Quand un scandale éclate, un sextape circule ou qu’une bêtise devient virale, tout le monde relaie, commente, partage… Et nos groupes, nos timelines, nos espaces sont envahis de bruit. Mais quand un des nôtres grimpe sur un toit aussi symbolique que celui de Cannes, le silence semble plus grand que les applaudissements.
Alors je vous écris, Dieudo Hamadi, pour qu’on change ça. Pour qu’on fasse du bruit de fierté. Pour que, tous ensemble, nous rendions hommage à ce frère qui nous représente avec talent et dignité à l’un des plus hauts sommets du cinéma mondial.
Je vous invite à lui rendre hommage. À le publier. À le célébrer.
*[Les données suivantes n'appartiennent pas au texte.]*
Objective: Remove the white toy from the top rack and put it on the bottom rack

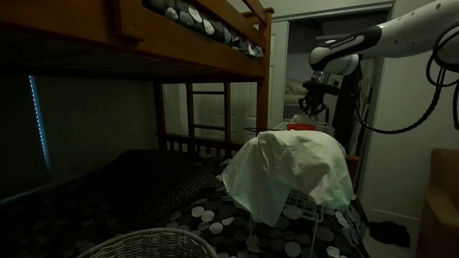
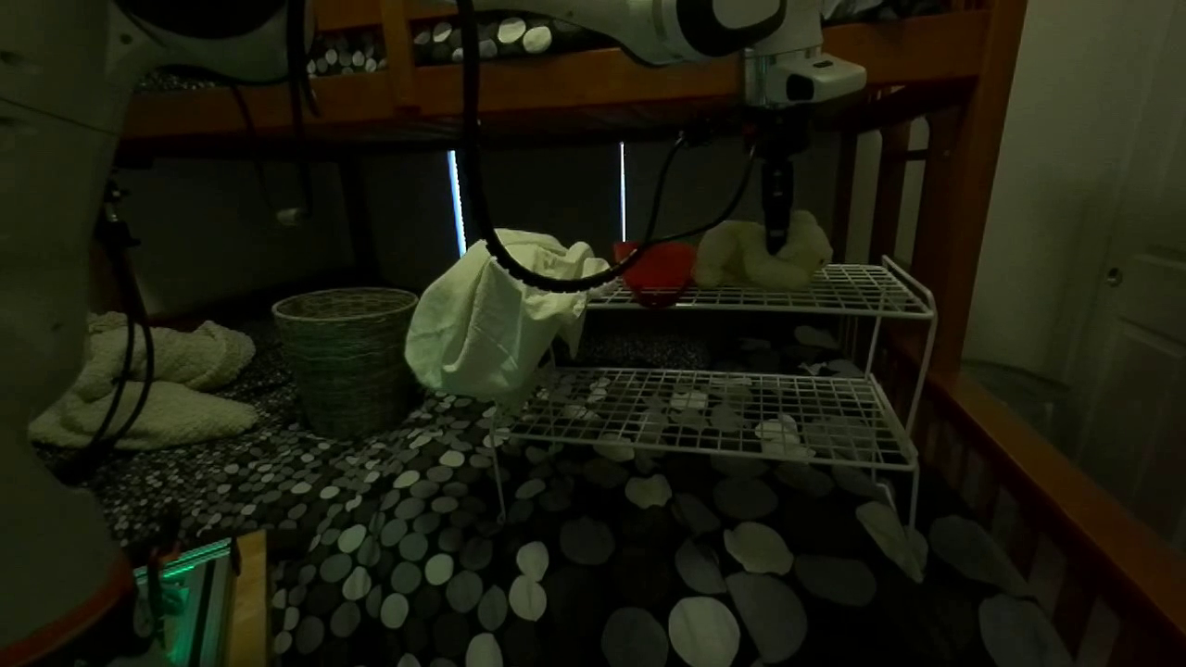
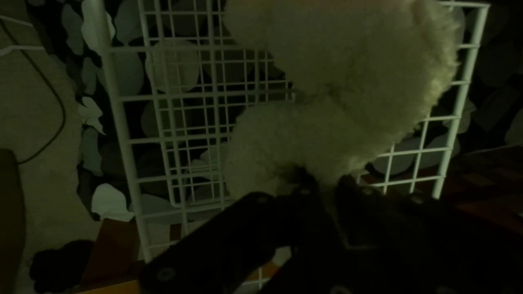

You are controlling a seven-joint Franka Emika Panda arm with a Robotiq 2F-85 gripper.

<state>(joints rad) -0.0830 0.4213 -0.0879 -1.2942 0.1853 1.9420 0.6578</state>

À montrer que nous savons être fiers de nos lumières autant que nous sommes prompts à critiquer nos ombres. Un post, un mot, une vidéo, un dessin, une chanson, un symbole : peu importe la forme, mais que l’intention soit claire.
Ce n’est pas pour lui seulement, c’est pour nous tous. C’est pour le narratif que nous voulons réécrire autour de notre culture, de notre art, de notre identité.
Ensemble, faisons résonner la fierté congolaise.
Avec dignité. Avec amour. Avec puissance.